Lesson 16 Poisson Distribution

Motivating Example

You are in a room of \(n\) people (including yourself). Each person in the room has contributed $1 to a central pot, so there is a total of $\(n\) in the pot. The money in the pot will be redistributed back to the people in the room, in the following way: each dollar is equally likely to go to any one of the \(n\) people, independently of the other dollars in the pot. This means that some people could get more than $1, while others end up with nothing.

As \(n\to\infty\), what is the probability that you end up with no money? There are two common schools of thought:

  1. As \(n\to\infty\), the number of dollars in the pot increases to infinity, so it seems that the probability that you end up with at least one of those dollars should approach \(1\), i.e., the probability that you end up with no money approaches 0.
  2. As \(n\to\infty\), the chance that you earn each dollar, \(1/n\), decreases to 0, so it seems that the probability that you end up with no money approaches 1.

Which school of thought is correct? As it turns out, both arguments are wrong. Let’s see why.

We can model the number of dollars you get as the number of \(\fbox{1}\)s in \(n\) draws, with replacement, from the box \[ \overbrace{\fbox{1}\ \underbrace{\fbox{0}\ \ldots\ \fbox{0}}_{n-1}}^{n}. \] (Each ticket in the box represents a person in the room. Each draw represents a dollar, and you only get that dollar if your name is drawn.)

This is exactly the description of a \(\text{Binomial}(n, p=\frac{1}{n})\) distribution. So the probability that you end up with no money is \[\begin{align*} f(0) &= \binom{n}{0} \left( \frac{1}{n} \right)^{0} \left( 1 - \frac{1}{n} \right)^{n} \\ &= \left(1 - \frac{1}{n} \right)^n. \end{align*}\] What is the limit of this probability as \(n\to\infty\)? Try plugging in some very large numbers for \(n\) into the expression above. You will see that the probability is nowhere near 0 or 1. But what is it approaching?

This is a very famous limit in mathematics.
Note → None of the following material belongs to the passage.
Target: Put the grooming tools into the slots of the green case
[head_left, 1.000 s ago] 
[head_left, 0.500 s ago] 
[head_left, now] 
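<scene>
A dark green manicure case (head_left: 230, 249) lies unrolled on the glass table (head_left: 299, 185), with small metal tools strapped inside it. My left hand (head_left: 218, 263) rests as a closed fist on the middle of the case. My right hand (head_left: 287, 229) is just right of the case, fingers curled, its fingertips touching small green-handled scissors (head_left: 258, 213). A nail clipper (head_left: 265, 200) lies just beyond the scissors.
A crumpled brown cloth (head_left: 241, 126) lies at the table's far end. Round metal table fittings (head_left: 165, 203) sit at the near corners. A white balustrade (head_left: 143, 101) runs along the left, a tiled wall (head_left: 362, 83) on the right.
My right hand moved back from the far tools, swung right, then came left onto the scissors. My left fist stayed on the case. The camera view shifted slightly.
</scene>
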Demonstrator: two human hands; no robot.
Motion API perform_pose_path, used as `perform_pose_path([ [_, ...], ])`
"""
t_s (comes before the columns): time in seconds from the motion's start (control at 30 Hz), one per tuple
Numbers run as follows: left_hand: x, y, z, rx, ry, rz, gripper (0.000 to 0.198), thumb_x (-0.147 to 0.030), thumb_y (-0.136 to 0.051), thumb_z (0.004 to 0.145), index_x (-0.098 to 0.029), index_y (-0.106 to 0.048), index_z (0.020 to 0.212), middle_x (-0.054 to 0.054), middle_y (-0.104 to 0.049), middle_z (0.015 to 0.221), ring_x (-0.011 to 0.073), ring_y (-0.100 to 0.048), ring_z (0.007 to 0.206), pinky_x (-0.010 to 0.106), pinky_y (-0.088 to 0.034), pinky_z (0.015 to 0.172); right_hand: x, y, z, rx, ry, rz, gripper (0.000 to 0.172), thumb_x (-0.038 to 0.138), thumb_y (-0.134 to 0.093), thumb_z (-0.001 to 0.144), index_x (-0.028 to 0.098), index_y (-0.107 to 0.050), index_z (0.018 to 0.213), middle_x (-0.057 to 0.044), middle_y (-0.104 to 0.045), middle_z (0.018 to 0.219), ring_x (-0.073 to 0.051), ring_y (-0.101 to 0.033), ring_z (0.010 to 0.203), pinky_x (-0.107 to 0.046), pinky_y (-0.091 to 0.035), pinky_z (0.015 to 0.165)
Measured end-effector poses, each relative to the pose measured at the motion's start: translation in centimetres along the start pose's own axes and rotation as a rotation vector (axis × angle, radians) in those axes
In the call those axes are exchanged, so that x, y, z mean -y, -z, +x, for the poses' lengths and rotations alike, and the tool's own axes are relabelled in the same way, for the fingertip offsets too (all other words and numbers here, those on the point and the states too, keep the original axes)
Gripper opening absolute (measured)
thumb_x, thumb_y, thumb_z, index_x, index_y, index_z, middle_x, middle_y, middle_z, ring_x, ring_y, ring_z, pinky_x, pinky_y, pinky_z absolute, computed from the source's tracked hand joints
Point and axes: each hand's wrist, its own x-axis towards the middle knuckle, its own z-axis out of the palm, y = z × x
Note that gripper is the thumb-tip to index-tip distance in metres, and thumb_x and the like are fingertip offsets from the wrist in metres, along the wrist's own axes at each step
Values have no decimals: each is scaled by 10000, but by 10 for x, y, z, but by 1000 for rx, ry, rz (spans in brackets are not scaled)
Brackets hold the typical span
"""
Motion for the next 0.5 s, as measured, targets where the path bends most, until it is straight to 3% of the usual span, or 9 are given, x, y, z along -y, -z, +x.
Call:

In case you are not familiar with it, take the (natural) logarithm to bring the \(n\) down from the exponent, and apply L’Hôpital’s Rule: \[\begin{align*} \lim_{n\to\infty} \log \left(1 - \frac{1}{n} \right)^n &= \lim_{n\to\infty} n \log \left(1 - \frac{1}{n} \right) & \text{(Property of logs: $\log b^a = a \log b$)} \\ &= \lim_{x \to 0} \frac{\log \left(1 - x \right)}{x} & \text{(Let $x = 1/n$.)} \\ &= \lim_{x \to 0} \frac{\frac{d}{dx} \log \left(1 - x \right)}{\frac{d}{dx} x} & \text{(L'Hôpital's Rule on $0/0$ indeterminate form)} \\ &= \lim_{x \to 0} \frac{-\frac{1}{1 - x}}{1} & \text{(Remember your derivatives?)} \\ &= -1. \end{align*}\] Remember that \(-1\) is the limit of the logarithm, so to obtain the limit of the original expression, we need to “undo” the logarithm, i.e., exponentiate: \[\begin{equation} \lim_{n\to\infty} \left(1 - \frac{1}{n} \right)^n = e^{-1}. \tag{16.1} \end{equation}\] So the probability that you end up with no money approaches \(1/e \approx 0.368\) as \(n\to\infty\).

Theory

The motivating example above illustrates a general phenomenon. A binomial distribution with large \(n\) and small \(p\) can be approximated by a p.m.f. involving the constant \(e\). The next theorem makes this precise.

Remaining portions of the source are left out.